**Your instructions**: Below are entries. Copy exactly the lines running from the line that holds "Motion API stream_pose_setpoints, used" to the line that holds "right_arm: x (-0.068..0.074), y", with both ends included.

**Source data**:
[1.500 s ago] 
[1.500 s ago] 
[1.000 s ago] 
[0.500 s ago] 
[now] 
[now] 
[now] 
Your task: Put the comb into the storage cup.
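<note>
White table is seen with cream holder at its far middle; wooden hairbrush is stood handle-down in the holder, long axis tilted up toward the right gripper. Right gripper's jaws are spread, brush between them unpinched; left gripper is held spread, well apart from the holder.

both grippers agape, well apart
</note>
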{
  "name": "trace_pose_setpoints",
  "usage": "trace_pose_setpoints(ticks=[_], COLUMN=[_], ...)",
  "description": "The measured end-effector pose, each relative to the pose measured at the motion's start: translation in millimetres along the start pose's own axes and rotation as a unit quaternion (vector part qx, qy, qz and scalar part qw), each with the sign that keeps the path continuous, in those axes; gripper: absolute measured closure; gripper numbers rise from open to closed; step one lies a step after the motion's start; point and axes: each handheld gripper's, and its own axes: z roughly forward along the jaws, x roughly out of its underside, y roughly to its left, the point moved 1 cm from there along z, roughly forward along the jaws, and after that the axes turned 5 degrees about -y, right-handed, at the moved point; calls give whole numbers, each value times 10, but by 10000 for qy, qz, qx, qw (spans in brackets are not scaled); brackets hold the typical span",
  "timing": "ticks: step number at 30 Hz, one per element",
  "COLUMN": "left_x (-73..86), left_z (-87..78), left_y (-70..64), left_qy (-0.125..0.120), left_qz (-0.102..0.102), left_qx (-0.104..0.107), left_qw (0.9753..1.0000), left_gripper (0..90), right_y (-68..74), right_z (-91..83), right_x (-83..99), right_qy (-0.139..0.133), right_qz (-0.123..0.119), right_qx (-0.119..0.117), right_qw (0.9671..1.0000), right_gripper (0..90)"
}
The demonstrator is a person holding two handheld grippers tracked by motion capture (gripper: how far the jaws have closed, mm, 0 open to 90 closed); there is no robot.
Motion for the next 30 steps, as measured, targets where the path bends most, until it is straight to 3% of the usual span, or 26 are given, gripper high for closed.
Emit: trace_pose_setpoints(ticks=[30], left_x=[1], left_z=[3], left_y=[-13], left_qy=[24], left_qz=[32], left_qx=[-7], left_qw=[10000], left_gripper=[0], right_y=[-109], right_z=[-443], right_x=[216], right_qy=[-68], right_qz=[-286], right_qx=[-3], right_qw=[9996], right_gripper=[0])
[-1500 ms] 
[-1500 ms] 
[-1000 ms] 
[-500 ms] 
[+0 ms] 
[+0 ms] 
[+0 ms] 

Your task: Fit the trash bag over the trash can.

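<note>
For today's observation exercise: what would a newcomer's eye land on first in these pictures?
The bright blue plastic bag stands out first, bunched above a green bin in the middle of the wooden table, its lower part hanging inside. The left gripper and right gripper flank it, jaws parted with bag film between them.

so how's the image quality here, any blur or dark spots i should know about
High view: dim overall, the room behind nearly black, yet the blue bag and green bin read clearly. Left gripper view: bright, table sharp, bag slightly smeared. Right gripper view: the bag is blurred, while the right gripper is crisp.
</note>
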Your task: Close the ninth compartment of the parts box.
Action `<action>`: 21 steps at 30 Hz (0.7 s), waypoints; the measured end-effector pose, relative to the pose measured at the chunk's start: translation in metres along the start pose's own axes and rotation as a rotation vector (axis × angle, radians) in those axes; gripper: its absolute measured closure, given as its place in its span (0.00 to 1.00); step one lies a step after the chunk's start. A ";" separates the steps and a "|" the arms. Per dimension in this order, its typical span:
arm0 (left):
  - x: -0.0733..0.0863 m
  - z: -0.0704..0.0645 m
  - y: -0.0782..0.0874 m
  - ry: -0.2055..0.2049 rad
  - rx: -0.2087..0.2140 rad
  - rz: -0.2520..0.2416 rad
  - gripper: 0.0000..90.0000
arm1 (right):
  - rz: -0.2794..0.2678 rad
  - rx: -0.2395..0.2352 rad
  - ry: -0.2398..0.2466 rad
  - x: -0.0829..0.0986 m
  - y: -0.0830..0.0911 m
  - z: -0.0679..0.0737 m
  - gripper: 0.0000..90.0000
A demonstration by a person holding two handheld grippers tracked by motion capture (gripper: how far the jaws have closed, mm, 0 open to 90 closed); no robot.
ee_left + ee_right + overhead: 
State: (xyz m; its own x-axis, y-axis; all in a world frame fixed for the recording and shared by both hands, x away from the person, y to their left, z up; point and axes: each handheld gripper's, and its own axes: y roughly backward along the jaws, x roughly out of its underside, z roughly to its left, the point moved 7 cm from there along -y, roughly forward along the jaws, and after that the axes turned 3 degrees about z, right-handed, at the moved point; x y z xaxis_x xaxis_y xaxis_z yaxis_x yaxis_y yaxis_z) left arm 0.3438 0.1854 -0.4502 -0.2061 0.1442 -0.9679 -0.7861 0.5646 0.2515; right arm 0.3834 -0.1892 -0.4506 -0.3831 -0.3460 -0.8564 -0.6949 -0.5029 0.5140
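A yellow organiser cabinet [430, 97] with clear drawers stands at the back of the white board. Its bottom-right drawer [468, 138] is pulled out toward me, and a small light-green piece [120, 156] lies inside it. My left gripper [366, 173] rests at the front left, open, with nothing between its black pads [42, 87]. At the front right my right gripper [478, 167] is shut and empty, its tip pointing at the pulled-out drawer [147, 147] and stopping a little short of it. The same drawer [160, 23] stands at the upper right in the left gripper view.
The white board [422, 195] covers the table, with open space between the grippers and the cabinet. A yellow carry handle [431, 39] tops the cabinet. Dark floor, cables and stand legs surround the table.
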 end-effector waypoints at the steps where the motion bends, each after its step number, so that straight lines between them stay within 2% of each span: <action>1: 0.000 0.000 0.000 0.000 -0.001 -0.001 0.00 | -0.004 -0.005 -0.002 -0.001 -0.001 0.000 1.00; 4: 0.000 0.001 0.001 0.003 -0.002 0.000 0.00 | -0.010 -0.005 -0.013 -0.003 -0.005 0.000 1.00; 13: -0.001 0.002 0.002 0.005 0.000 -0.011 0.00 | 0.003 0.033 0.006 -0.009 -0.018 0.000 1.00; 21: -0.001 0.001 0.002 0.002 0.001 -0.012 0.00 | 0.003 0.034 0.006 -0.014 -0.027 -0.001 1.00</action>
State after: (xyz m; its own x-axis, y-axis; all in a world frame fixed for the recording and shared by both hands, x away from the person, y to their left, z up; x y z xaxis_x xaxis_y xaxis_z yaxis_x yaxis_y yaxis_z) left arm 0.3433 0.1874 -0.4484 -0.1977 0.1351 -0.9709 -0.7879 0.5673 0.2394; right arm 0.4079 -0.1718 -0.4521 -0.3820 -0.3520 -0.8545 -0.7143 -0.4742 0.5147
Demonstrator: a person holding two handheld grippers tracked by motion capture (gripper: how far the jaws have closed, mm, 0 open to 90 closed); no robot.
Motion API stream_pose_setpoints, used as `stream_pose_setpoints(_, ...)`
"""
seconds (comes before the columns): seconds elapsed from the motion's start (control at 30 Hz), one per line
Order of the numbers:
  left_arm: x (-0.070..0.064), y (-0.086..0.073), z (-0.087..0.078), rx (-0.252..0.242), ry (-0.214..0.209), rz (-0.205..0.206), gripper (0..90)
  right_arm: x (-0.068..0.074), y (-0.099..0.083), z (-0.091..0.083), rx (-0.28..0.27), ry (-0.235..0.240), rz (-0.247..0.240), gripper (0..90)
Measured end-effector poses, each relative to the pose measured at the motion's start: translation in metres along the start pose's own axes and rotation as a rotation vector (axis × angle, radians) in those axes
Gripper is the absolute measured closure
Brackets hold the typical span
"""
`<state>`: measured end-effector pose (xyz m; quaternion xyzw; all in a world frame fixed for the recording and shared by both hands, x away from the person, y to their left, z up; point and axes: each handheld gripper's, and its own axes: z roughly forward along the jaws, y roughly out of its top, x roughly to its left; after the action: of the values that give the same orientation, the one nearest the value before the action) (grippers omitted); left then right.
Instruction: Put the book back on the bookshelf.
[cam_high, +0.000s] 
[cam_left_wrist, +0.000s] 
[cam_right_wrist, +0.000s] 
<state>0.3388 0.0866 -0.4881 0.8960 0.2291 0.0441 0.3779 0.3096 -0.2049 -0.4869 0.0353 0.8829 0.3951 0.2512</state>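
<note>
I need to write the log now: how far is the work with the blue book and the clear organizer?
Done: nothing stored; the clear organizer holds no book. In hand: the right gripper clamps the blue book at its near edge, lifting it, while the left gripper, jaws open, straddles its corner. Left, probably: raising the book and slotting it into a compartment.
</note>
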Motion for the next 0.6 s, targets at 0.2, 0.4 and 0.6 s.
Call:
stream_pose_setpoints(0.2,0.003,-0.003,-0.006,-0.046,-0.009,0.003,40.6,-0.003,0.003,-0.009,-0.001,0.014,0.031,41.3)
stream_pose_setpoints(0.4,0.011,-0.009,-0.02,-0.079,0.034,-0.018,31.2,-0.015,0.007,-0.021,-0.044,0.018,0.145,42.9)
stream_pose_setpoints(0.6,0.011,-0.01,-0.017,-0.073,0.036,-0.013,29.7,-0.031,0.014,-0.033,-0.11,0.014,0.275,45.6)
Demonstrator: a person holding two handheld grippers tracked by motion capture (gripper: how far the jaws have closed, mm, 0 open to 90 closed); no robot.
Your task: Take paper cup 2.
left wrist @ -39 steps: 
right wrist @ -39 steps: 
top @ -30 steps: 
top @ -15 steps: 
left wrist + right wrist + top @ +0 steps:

**Response to this task**:
Motion API stream_pose_setpoints, used as `stream_pose_setpoints(_, ...)`
"""
seconds (comes before the columns): seconds elapsed from the motion's start (control at 30 Hz), one per line
Order of the numbers:
  left_arm: x (-0.070..0.064), y (-0.086..0.073), z (-0.087..0.078), rx (-0.252..0.242), ry (-0.214..0.209), rz (-0.205..0.206), gripper (0..90)
  right_arm: x (-0.068..0.074), y (-0.099..0.083), z (-0.091..0.083), rx (-0.28..0.27), ry (-0.235..0.240), rz (-0.247..0.240), gripper (0..90)

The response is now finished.